What Alec Zorrilla learned from going vegan as a football player
Alec Zorrilla is a rising second-year at the University of Miami pursuing dual B.B.A./M.S. degrees in Business Analytics and Economics. He’s part of the 2021 Blueprint Investor Track. You can reach him at email@example.com or on Twitter at AlecZorrilla.
You went vegan in high school. How?
I like learning about different things, but I like doing it for a reason. I started the vegan idea by watching the documentary on Netflix called “Game Changers.” They painted veganism as plant based diets, which was more digestible than saying “save the planet.”
When I mentioned that in my classes, my classmates asked why I would do that. I found out about this national research competition, and one of the divisions that you could submit research was in nutrition. Originally, the project only required I go vegan for one month. I got bloodwork done before and after. I was tracking my workouts working with coaches, doctors, and personal trainers. And through the experience, I felt so much healthier, my vitamin B-12 doubled, my cholesterol dropped, and I wound up staying vegan for a year.

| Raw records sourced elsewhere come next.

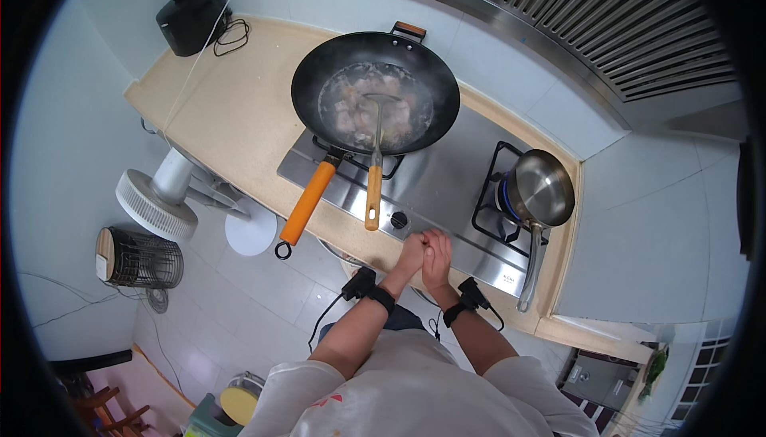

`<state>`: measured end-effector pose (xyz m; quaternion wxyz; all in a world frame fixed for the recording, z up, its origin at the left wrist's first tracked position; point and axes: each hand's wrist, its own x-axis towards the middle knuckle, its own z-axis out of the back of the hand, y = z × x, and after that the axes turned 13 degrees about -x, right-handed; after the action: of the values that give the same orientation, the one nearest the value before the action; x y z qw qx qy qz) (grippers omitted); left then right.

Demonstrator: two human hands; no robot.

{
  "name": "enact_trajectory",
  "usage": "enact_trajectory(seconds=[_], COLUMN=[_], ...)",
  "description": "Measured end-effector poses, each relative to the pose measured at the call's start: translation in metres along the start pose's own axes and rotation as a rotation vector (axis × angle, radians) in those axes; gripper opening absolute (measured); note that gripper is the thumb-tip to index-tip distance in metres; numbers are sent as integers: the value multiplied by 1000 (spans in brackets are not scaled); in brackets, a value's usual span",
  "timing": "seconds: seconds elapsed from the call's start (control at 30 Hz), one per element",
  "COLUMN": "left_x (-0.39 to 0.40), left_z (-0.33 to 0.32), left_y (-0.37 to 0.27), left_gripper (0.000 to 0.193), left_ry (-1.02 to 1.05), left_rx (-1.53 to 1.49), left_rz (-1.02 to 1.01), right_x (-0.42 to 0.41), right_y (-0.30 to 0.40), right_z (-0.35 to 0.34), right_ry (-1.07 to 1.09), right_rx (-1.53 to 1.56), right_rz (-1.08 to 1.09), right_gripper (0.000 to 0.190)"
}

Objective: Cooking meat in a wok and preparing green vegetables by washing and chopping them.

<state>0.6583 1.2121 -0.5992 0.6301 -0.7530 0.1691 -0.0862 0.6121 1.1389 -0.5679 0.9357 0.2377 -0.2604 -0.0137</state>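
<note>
My left hand (412, 254) and my right hand (437, 257) are clasped together over the stove's front edge, with no object visible between them. Beyond them, a black wok (305, 90) sits on the left burner. Steaming, cloudy liquid with pale meat pieces (353, 114) fills its base. A metal spatula with a wooden handle (373, 197) rests in the wok, its blade partly sunk in the liquid. The wok's orange handle (308, 203) juts past the counter edge. On the right burner stands a steel saucepan (541, 185) with nothing visible inside; blue shows at its left side.
A control knob (398, 219) is just beyond my hands on the steel gas stove (443, 143). The saucepan's handle (529, 269) points toward me. A range hood (538, 12) overhangs the back. A black appliance (191, 18) and a white fan (158, 197) are at left.
</note>
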Motion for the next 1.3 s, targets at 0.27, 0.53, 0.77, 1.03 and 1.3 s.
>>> enact_trajectory(seconds=[0.27, 0.53, 0.77, 1.03, 1.3], left_x=[1, -1, -2, 0, -1], left_z=[5, 2, 3, 4, 3], left_y=[7, -3, -4, 5, 1], left_gripper=[22, 22, 22, 23, 23], left_ry=[2, 28, 19, 18, 36], left_rx=[55, 42, 52, 48, 62], left_rz=[48, 36, 38, 42, 43], right_x=[0, -2, -3, -2, -3], right_y=[3, -1, -1, 1, -1], right_z=[0, 1, 1, 2, 2], right_ry=[37, 32, 36, 48, 44], right_rx=[32, 18, 4, 2, -12], right_rz=[-17, -19, -12, -13, -8], right_gripper=[36, 36, 36, 36, 37])
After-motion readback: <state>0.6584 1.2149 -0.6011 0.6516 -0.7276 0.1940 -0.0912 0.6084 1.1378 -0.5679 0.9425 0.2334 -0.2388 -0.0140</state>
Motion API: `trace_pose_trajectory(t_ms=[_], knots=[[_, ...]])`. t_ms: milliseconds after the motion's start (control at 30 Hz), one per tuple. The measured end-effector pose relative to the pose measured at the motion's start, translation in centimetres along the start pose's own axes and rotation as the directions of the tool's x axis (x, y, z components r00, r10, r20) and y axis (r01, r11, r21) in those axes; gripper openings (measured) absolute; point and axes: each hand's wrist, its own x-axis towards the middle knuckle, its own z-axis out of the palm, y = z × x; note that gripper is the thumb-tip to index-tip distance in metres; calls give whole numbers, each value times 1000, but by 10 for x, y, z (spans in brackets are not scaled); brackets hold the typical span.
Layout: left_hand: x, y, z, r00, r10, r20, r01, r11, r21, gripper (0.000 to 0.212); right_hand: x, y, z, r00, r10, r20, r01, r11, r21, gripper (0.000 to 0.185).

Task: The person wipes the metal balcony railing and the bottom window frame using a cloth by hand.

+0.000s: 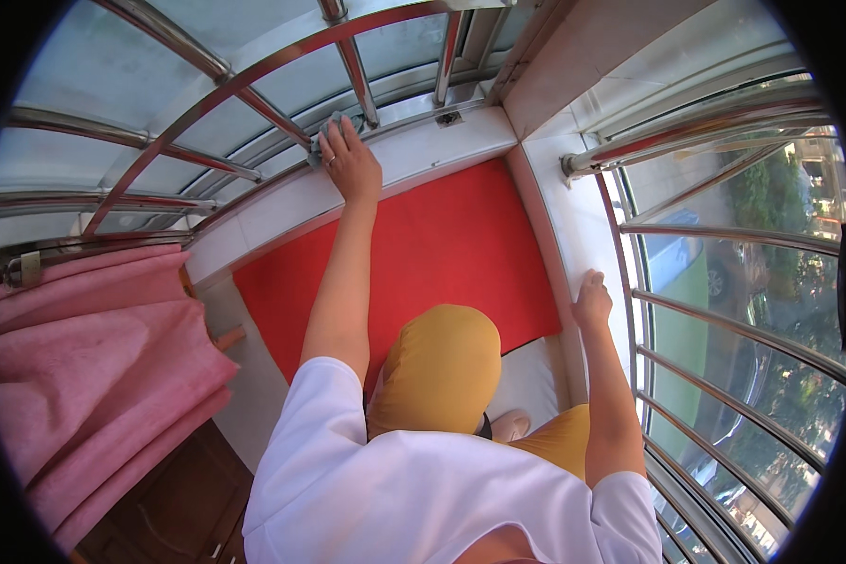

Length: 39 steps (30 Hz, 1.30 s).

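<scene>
My left hand point(350, 161), with a ring on one finger, presses a grey-green cloth point(315, 152) onto the ledge at the foot of the barred window. The cloth shows around the fingers, beside a metal bar point(356, 74). On the right, my right hand point(593, 300) rests on the white tiled sill point(584, 233) with its fingers curled; whether it holds anything cannot be told. Between the two arms lies a red mat point(437, 240) on the floor, partly under my bent knee.
Pink fabric point(99, 359) hangs at the left above a brown wooden cabinet door point(169, 500). Stainless steel window bars point(740, 328) line the right side, and a thick metal rail point(698, 134) crosses the upper right. A small dark fitting point(449, 120) sits on the back ledge.
</scene>
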Motion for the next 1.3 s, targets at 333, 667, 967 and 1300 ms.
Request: trace_pose_trajectory(t_ms=[333,667,967,1300], knots=[[28,-26,6,964,256,73,-246,961,-126,36,-5,-2,-5,1000,16,12,-16,999,-36,91],[-32,-120,-34,1000,-9,-5,9,1000,1,37,-6,-5,-13,1000,4,20,-3,999,-51,95],[13,-88,-22,993,-41,-110,52,994,96,42,13,-17,-43,979,-52,196,94,972,-214,60],[4,-154,-50,981,196,6,-196,979,57,37,46,-214,-118,712,-628,-314,695,693,190,49]])
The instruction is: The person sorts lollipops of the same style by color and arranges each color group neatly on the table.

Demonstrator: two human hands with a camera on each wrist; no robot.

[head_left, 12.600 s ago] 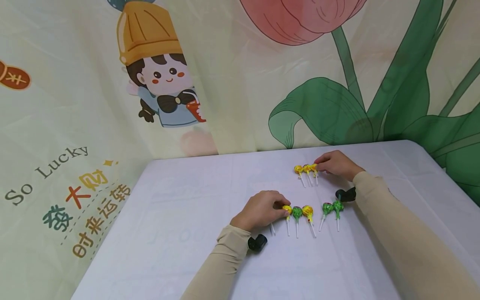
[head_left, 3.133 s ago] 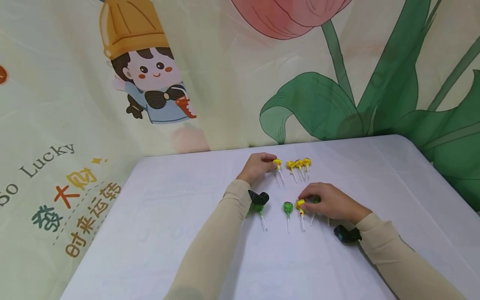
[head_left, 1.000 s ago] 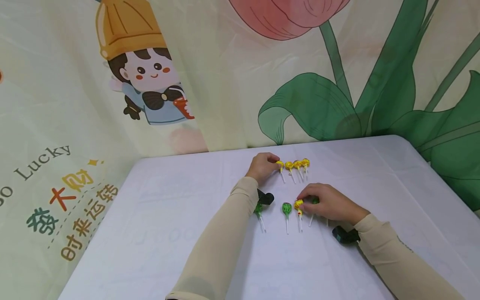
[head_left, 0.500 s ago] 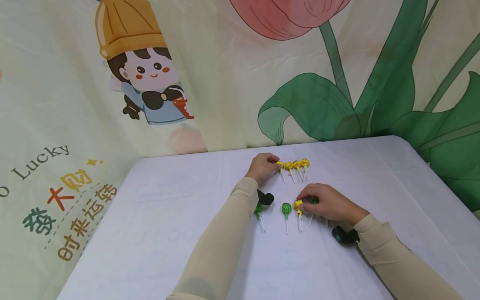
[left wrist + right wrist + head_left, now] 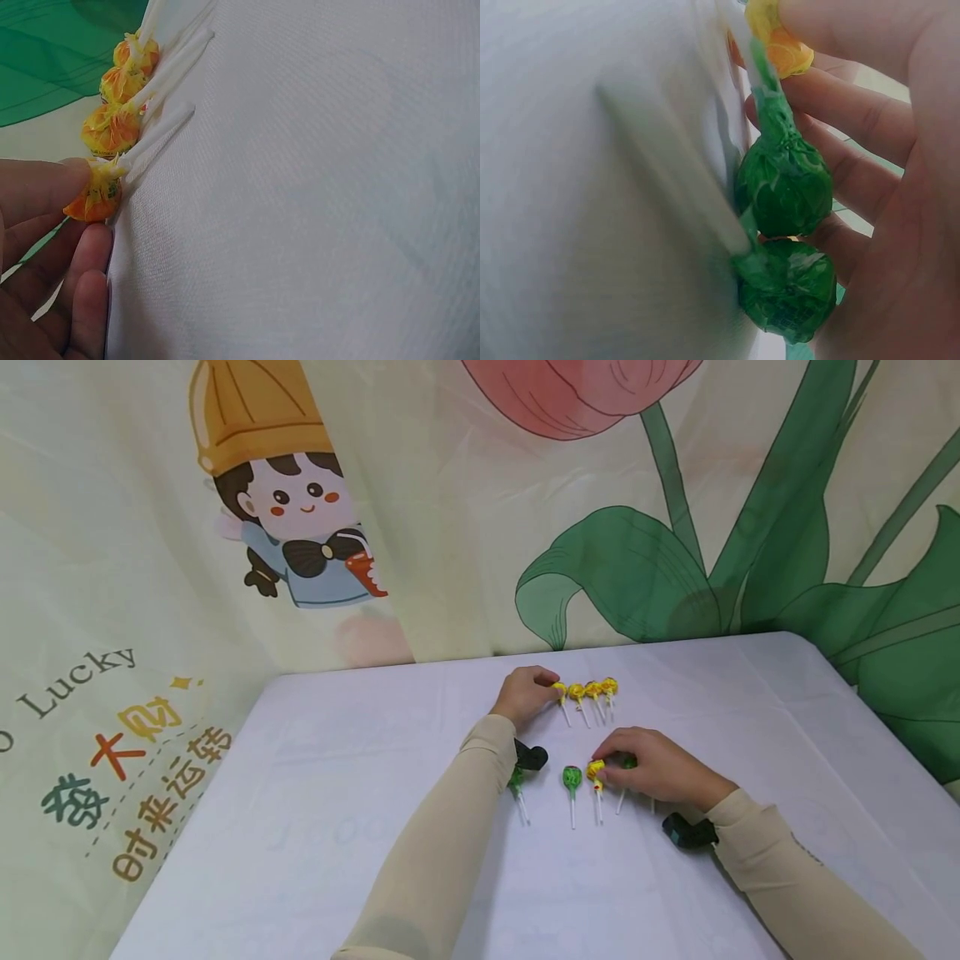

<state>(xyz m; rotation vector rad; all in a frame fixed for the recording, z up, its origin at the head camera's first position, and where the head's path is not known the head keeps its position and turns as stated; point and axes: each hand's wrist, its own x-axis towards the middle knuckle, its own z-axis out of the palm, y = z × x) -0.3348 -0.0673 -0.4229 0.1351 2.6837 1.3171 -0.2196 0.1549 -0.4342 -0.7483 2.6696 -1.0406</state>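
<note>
At upper centre, the yellow-wrapped lollipop [image 5: 101, 201], pinched by the left hand [image 5: 522, 696], has been brought closer to three yellow lollipops [image 5: 593, 689]; its alignment appears nearly complete; at lower centre-right, another yellow lollipop [image 5: 596, 769] is pinched by the right hand [image 5: 656, 767].

One lollipop [image 5: 97, 196] is in the left hand [image 5: 523, 695], with three lollipops [image 5: 593, 691] on the table [image 5: 315, 827] just right of it. Nearer, a second lollipop [image 5: 781, 46] is in the right hand [image 5: 660, 766], two lollipops [image 5: 784, 187] lie under it, a lone lollipop [image 5: 572, 778] just left, an outer lollipop [image 5: 517, 780] farther left.
</note>
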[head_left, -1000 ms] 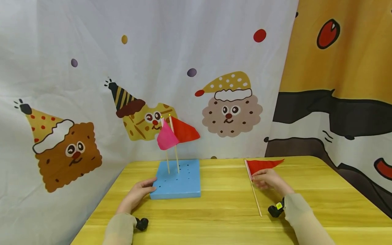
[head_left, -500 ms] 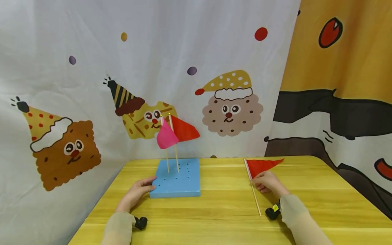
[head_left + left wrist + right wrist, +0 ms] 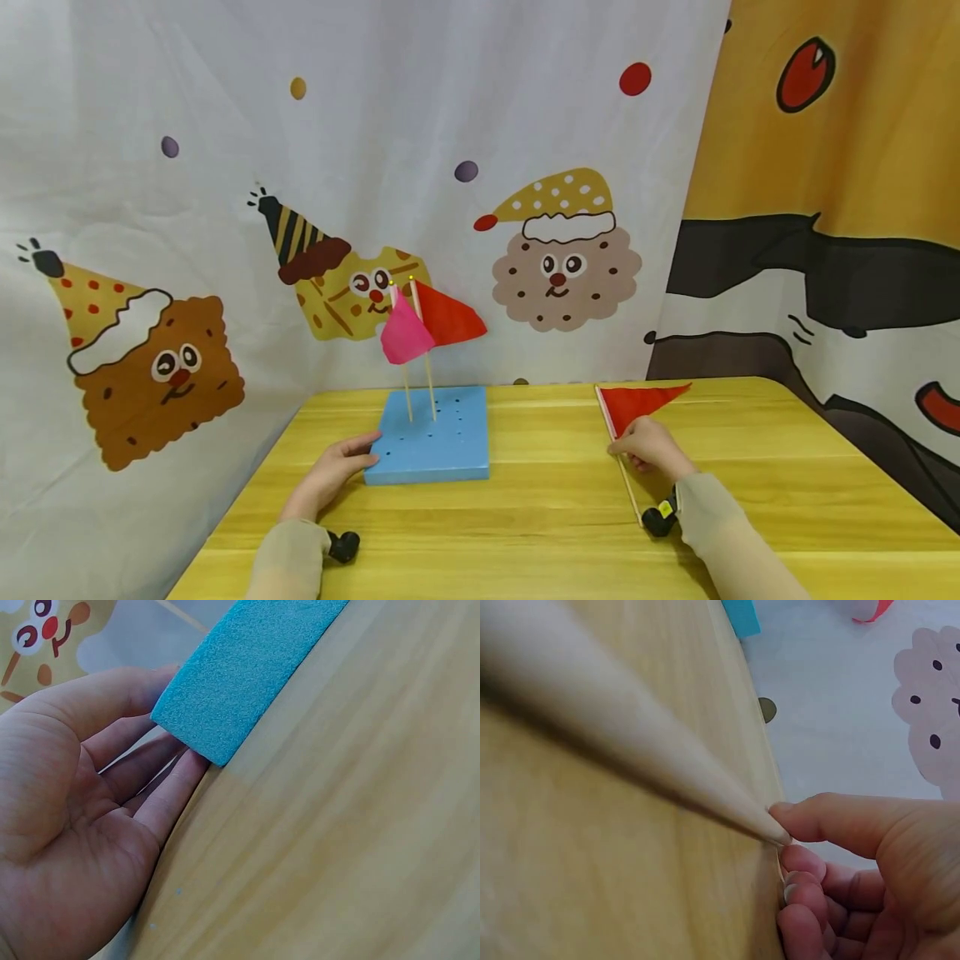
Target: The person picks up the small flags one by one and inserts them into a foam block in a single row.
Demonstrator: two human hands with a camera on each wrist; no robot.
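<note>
My left hand (image 3: 333, 475) holds the left edge of a blue foam block (image 3: 442, 454). In the left wrist view its thumb lies over the top edge of the block (image 3: 236, 682) and the other fingers rest against its side, their tips partly hidden. Two small flags stand upright in the block, a pink flag (image 3: 407, 333) and a red flag (image 3: 448, 317). On the right, my right hand (image 3: 651, 443) pinches the wooden stick (image 3: 628, 483) of another red flag (image 3: 633, 406) between thumb and fingers, as the right wrist view shows. That flag lies on the table.
A yellow wood-grain table (image 3: 525, 533) is under everything. Several holes dot the block's top. Behind the table hangs a white cloth (image 3: 420, 125) printed with cartoon biscuits. Each wrist wears a black camera (image 3: 344, 547).
My right hand has moved slightly left and lower along the flag stick, with its wrist swinging left. The left hand and the block stay in place; the head view has shifted slightly.
</note>
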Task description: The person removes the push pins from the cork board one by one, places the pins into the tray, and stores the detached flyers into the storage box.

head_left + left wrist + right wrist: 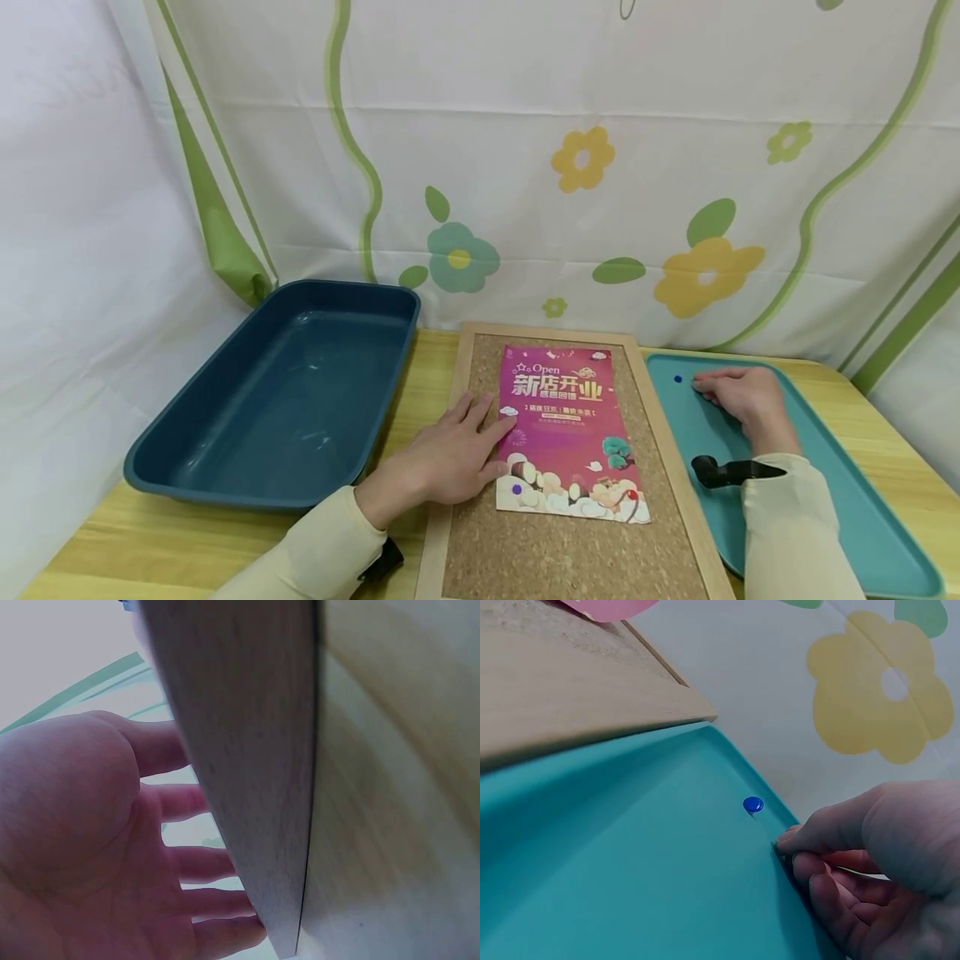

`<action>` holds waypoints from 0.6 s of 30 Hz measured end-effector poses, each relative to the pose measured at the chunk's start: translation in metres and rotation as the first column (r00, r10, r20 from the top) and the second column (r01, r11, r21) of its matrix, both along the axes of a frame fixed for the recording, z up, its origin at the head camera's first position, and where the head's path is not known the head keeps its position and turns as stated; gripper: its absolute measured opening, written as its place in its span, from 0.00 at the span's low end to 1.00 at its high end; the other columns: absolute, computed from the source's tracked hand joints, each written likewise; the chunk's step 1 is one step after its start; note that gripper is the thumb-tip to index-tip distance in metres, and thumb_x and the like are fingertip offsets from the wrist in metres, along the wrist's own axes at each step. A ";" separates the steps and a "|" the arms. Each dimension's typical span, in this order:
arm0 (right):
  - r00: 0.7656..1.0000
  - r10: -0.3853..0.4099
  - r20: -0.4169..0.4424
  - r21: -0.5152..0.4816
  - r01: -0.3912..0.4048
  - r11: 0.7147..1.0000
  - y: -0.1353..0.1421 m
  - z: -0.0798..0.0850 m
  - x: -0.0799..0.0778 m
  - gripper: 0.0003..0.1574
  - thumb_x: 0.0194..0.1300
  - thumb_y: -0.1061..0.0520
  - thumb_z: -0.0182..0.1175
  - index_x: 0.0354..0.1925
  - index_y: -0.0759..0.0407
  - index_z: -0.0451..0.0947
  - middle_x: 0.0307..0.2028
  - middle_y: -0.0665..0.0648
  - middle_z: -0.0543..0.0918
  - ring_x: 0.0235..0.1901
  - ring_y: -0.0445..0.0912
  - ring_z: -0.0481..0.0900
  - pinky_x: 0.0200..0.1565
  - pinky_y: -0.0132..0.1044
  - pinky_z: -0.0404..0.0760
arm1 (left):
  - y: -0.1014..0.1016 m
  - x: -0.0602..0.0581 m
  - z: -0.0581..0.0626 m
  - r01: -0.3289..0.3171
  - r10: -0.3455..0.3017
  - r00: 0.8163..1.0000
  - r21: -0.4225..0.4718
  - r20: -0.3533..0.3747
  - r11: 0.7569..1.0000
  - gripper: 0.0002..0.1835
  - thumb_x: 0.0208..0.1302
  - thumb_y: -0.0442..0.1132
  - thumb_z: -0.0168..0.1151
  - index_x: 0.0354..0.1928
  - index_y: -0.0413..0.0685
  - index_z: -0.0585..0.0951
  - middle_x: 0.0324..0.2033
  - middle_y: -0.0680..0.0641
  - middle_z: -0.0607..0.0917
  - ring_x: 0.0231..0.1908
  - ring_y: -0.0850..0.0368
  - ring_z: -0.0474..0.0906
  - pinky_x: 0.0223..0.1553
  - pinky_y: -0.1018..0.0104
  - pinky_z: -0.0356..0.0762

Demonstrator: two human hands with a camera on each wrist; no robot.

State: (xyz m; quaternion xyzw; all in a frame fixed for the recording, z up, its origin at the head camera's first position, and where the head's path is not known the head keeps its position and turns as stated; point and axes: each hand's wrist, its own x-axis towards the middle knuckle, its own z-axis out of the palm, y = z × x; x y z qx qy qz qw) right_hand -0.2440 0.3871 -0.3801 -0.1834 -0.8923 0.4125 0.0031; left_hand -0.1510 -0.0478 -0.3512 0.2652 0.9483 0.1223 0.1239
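A purple-red poster (562, 433) with white and gold lettering lies on a wood-framed corkboard (540, 558). A blue thumbtack (517, 489) shows at its lower left corner and a red thumbtack (632, 495) at its lower right. My left hand (461, 454) rests with spread fingers on the poster's left edge and the board's frame. Over a teal tray (667, 877), my right hand (885, 862) has its fingers curled, thumb and index tips together. Whether something small is between them is hidden. Close to those fingertips, a blue thumbtack (754, 804) sits on the tray.
A deep dark blue basin (277, 400) stands left of the board. The teal tray touches or nearly touches the board's right side. Behind everything hangs a white curtain (510, 125) with flowers. All stands on a light wooden table (172, 542).
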 end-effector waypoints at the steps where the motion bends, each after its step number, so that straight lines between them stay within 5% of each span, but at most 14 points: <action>1: 1.000 0.000 0.001 0.001 0.000 1.000 0.000 0.000 0.000 0.21 0.72 0.51 0.66 0.57 0.62 0.89 0.24 0.32 0.85 0.28 0.31 0.82 0.33 0.33 0.83 | 0.000 0.000 0.000 0.000 0.000 1.000 -0.001 -0.001 1.000 0.34 0.80 0.55 0.57 0.82 0.56 0.66 0.85 0.40 0.55 0.85 0.35 0.48 0.79 0.40 0.63; 18: 0.998 0.052 0.026 -0.013 -0.051 0.999 0.008 -0.001 0.001 0.22 0.72 0.48 0.67 0.57 0.58 0.89 0.29 0.32 0.84 0.32 0.32 0.81 0.36 0.33 0.83 | 0.001 -0.001 -0.002 -0.005 0.005 1.000 0.000 0.003 1.000 0.34 0.80 0.55 0.57 0.82 0.57 0.65 0.85 0.40 0.55 0.85 0.37 0.47 0.80 0.39 0.62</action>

Unfortunately, I had to take a break because you don’t have a kitchen in a college dorm. But my number one takeaway from that experience was understanding that it’s okay to have different ideas and pursue them. There’s a lot of times in sports, especially for football in Texas, where it’s like “this is the way to do it.” For example, the emphasis on getting your protein through meat. The fact that I found out I could do it with a plant based diet made me question other things, and that’s definitely something that I’ve carried with me into college. Through that experience, I developed more comfort in being uncomfortable.
Tell us about your interest in Latin America.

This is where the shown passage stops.